Last week we left off at that height of the black power movement, one that was defined by increasingly critical responses to the growing representation and visibility for exceptional individuals from marginalized communities. Access to the proverbial table was becoming less so an issue about race but about upholding a particular culture, practice, and political economy as some of you pointed out. What would later become the notion of “exceptionality vs Disposability” discussed in Lipsitz’s piece in particular. 

This week we’re forging a bridge between the periodization of the black power/freedom movement and the neoliberal period the emerges soon after in the late 1970s. It was right before this period that the latest iteration of black power had shifted away from cultural nationalism – a national identity built on shared culture, what Huey Newton disparagingly referred to as pork chop nationalism – to a broader definition of revolutionary politics, one that opens up a broader socio-economic analysis.
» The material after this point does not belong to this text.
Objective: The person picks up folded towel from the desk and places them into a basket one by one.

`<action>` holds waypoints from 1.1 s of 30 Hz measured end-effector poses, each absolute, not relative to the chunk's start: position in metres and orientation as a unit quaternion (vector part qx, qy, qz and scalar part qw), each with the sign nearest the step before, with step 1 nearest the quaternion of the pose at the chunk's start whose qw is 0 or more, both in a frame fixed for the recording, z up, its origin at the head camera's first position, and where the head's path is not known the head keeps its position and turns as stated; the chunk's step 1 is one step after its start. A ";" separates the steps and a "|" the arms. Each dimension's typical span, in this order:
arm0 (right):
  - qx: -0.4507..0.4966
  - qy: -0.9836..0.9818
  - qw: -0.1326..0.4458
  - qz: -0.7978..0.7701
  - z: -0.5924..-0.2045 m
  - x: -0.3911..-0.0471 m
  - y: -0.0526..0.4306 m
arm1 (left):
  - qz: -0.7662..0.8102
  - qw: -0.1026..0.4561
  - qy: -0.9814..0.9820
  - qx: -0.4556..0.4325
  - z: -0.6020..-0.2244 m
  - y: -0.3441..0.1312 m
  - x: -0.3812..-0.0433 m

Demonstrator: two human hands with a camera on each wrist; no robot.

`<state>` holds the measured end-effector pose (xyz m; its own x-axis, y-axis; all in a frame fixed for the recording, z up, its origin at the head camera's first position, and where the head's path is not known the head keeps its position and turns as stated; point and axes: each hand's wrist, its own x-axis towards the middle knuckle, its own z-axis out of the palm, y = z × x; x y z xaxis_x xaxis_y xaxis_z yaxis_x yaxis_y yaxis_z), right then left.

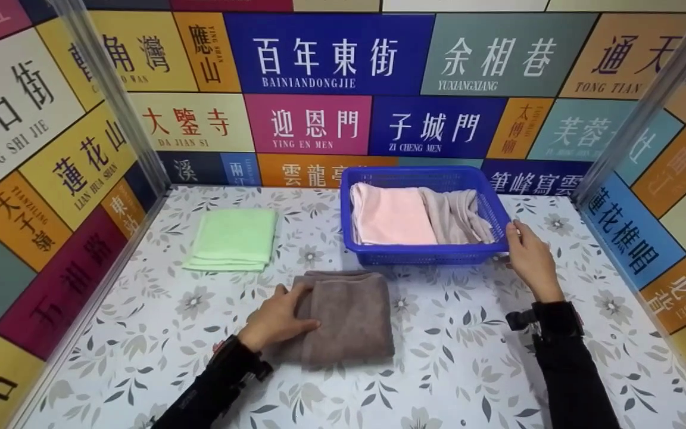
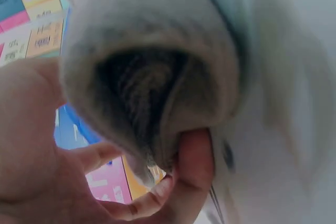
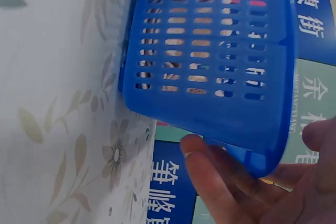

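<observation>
My left hand [image 1: 280, 316] grips the left edge of a folded brown towel [image 1: 352, 319], near the front middle of the table. Up close in the left wrist view, the fingers [image 2: 197, 156] curl against the towel's rolled fold [image 2: 152, 19]. On the right, my right hand [image 1: 530, 259] holds the front right corner of a blue plastic basket [image 1: 426, 257] by its rim. The right wrist view has the fingers [image 3: 207, 174] under that rim. Inside the basket lie a folded pink towel [image 1: 390, 214] and a greyish towel [image 1: 459, 217], side by side.
A folded light green towel [image 1: 233, 238] lies on the table at the back left. White cloth with grey flowers covers the table [image 1: 194, 304]. Panels with printed characters [image 1: 319, 125] stand close behind the basket and along both sides, with clear posts [image 1: 111, 89] at the corners.
</observation>
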<state>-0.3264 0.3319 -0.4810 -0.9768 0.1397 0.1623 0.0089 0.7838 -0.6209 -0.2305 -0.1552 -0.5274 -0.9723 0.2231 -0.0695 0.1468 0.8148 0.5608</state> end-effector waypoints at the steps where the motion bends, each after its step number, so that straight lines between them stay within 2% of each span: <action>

In many ways, neoliberalism’s economic policies and social pedagogy was a direct response to the broader calls for radical distributive policies against racial capitalism. 

This week’s question is two-pronged: How did the late Black Power movement begin to make connections across race AND class? How did this undermine the cultural nationalism that preceded it?

Bringing in neoliberalism, how have preoccupations with exceptionality exacerbated socio-economic divide? In other words, have the foundations of the unjust system critiqued by the black power movement changed with the inclusion of select individuals from marginalized classes? Why or why not?

Please reference a minimum of three sources including supplemental readings and videos.